INSIGHT - Post Marketing Surveillance - Full Text View

Sponsored by:	Bayer
Information provided by:	Bayer
ClinicalTrials.gov Identifier:	NCT00792350

Purpose

In this international non-interventional post-marketing surveillance study we want to evaluate patient characteristics in HCC patients as well as efficacy and safety of Sorafenib (Nexavar®) treatment under daily-life treatment conditions. Specifically investigated are the tumor status, prior and/ or concomitant surgical, radiological and drug treatment and the duration of Sorafenib treatment.

Condition	Intervention
Carcinoma, Hepatocellular	Drug: Sorafenib (Nexavar, BAY43-9006)

Drug Information available for: Sorafenib Sorafenib tosylate

U.S. FDA Resources

Study Type:	Observational
Study Design:	Cohort, Prospective
Official Title:	International Study With Nexavar About Safety and Efficacy in Carcinoma Hepatocellular Therapy ( HCC)

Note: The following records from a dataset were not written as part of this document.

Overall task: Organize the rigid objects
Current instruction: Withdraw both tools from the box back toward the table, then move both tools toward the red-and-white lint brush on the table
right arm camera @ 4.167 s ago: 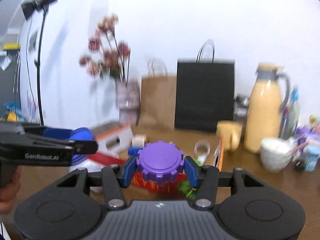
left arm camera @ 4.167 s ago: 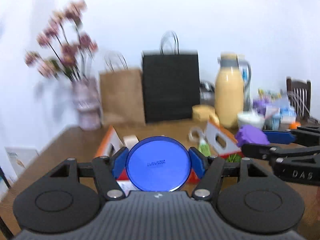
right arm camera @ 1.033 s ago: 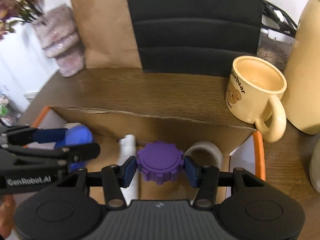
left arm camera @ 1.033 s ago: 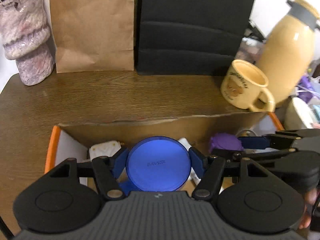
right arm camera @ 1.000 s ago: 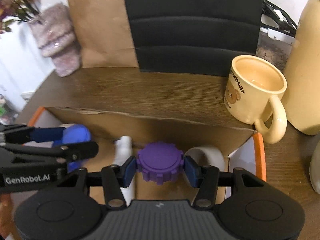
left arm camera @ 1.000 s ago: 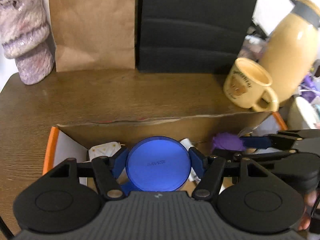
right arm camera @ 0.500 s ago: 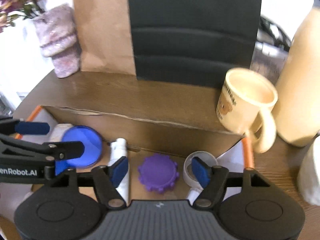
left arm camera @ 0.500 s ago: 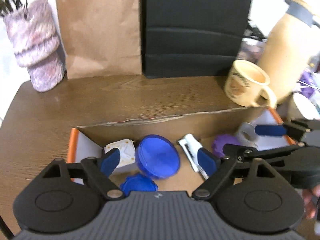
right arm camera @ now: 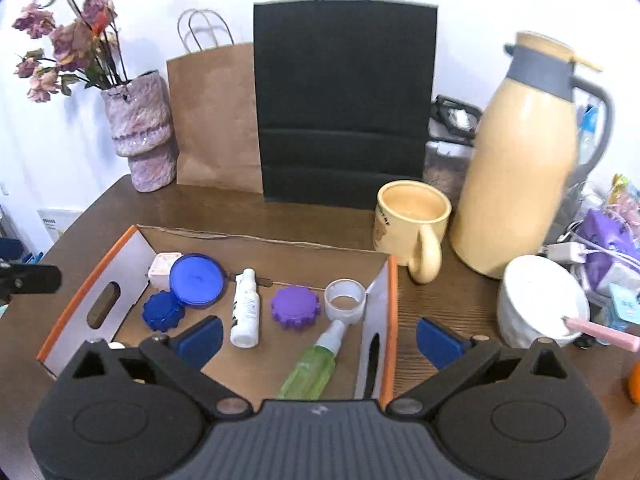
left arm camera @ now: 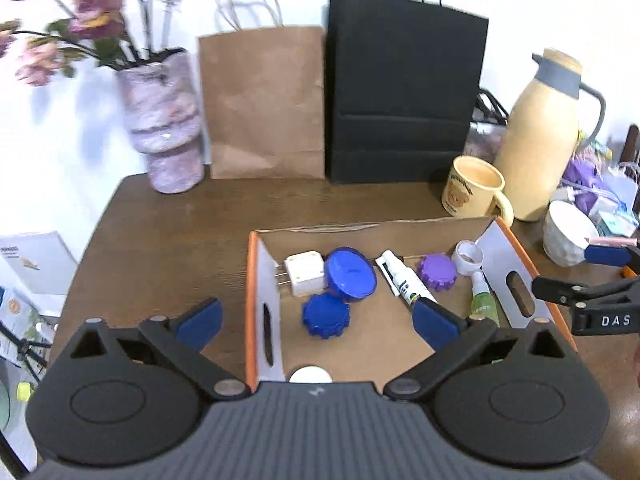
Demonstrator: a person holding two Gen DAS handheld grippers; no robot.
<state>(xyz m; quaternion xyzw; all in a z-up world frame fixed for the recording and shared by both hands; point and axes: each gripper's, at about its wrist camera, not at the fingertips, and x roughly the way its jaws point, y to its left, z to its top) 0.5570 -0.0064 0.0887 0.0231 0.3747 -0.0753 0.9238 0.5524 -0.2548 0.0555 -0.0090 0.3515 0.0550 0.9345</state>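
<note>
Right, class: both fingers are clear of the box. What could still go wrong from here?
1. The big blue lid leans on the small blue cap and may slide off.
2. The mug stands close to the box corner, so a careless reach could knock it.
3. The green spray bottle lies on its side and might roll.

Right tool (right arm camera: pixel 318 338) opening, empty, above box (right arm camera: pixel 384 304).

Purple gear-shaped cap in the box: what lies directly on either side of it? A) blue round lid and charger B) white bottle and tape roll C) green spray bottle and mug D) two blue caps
B: the purple cap lies on the box floor between the white bottle and the tape roll.
</note>
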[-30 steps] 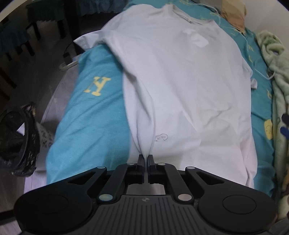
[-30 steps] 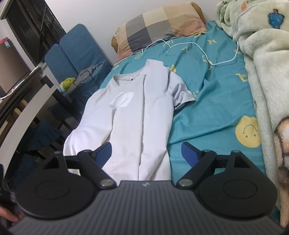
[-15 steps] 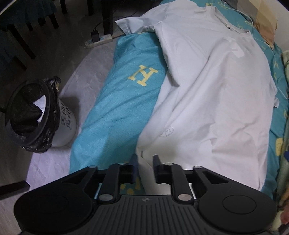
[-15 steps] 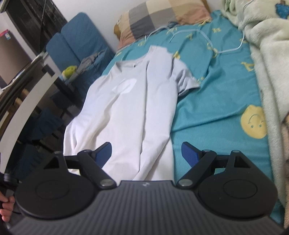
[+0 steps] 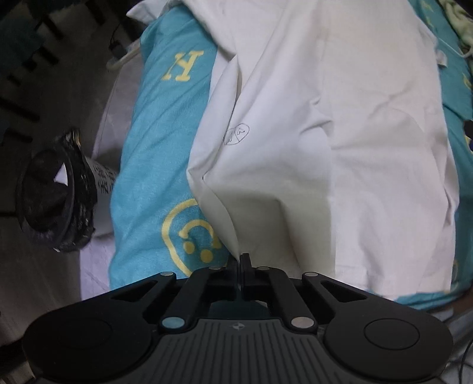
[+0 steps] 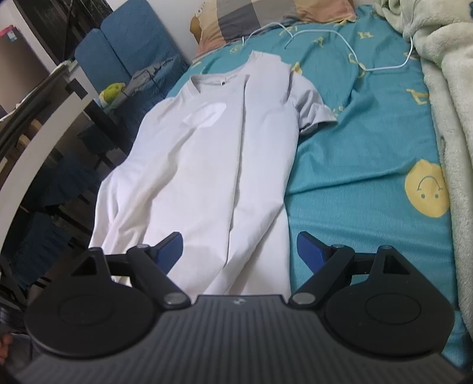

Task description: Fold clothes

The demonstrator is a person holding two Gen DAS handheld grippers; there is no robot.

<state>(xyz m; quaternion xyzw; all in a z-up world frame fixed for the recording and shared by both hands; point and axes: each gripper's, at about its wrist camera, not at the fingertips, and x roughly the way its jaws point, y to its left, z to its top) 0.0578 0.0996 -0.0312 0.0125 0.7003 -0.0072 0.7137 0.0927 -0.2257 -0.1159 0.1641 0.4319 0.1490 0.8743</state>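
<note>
Lying lengthwise on the teal bedsheet (image 6: 354, 165), the white T-shirt (image 6: 207, 153) is stretched with its collar toward the checked pillow (image 6: 266, 17) and its hem toward both grippers, so its long axis runs away from them up the bed. One side panel is already folded in, a straight crease being visible down the middle in the right wrist view, with a short sleeve sticking out over the sheet on that side. The left gripper (image 5: 239, 261) is pinched closed on the hem corner of the T-shirt (image 5: 325, 147) at the bed's outer edge, beside a yellow smiley print, and a ridge of cloth is drawn up from the pads. The right gripper (image 6: 239, 245) is held with its blue pads spread wide and nothing between them, above the hem near the centre crease. A bin lined with a black bag (image 5: 56, 189) is seen on the floor below the bed edge.

The unfolded side is judged to lie nearer the left gripper, so the coming fold would be carried across the shirt's width toward the crease, at right angles to the long axis. Slack in the far shoulder, which hangs toward the bed edge, may be dragged unevenly
</note>
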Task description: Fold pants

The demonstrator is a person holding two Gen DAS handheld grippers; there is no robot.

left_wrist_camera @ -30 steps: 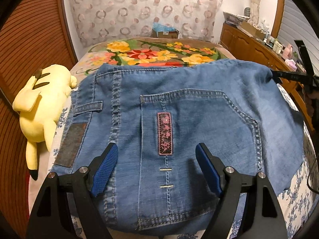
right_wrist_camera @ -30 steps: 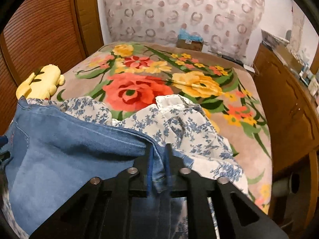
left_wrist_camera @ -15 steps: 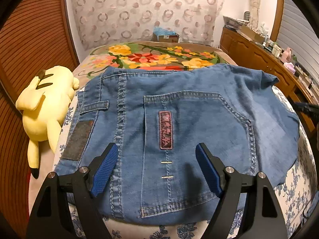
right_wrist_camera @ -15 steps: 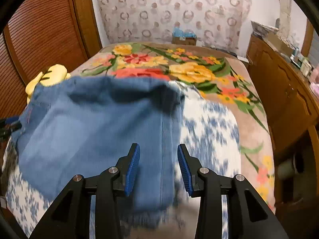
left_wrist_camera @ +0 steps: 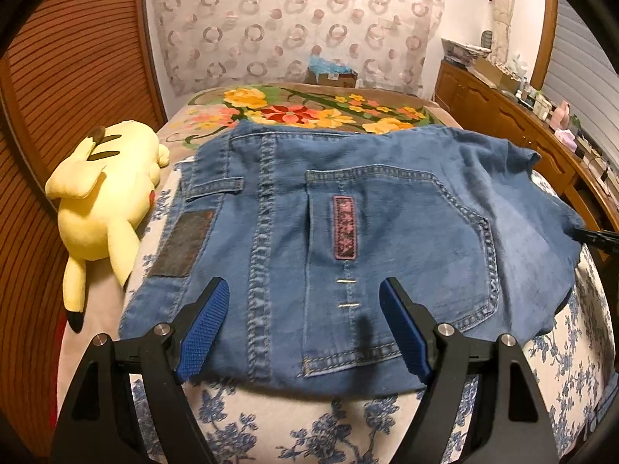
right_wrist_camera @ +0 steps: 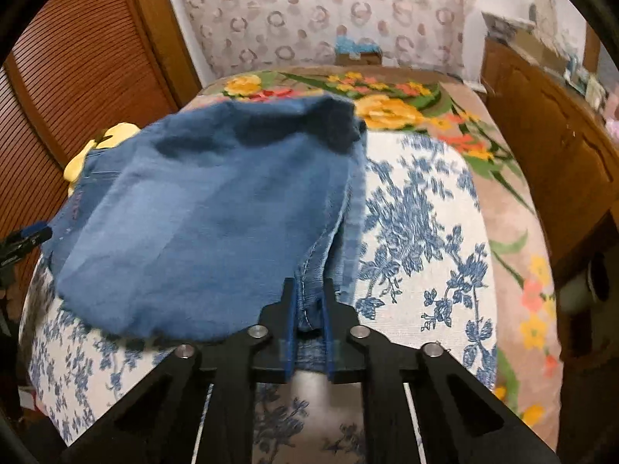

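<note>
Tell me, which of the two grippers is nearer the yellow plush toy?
Left. The left gripper hovers open over the jeans' waistband end, with the yellow plush toy just beside it. The right gripper is shut on the jeans' opposite end, far from the toy.

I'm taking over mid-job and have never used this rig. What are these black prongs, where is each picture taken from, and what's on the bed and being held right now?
There is no robot arm: a person holds a two-finger gripper in each hand, and each gripper carries a wide-angle camera looking along its fingers. One picture is the left gripper's view, the other the right's.

The jeans lie on a blue-flowered cloth on the bed, with a floral blanket behind and a yellow plush toy beside them.

The left gripper is open over the jeans' near edge, gripping nothing. The right gripper has just been closing and now pinches the jeans' edge between its pads.
</note>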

Further study details as provided by Bayer:

Biospecimen Retention: None Retained

Biospecimen Description:

Estimated Enrollment:	800
Study Start Date:	July 2008
Estimated Study Completion Date:	September 2011
Estimated Primary Completion Date:	September 2011 (Final data collection date for primary outcome measure)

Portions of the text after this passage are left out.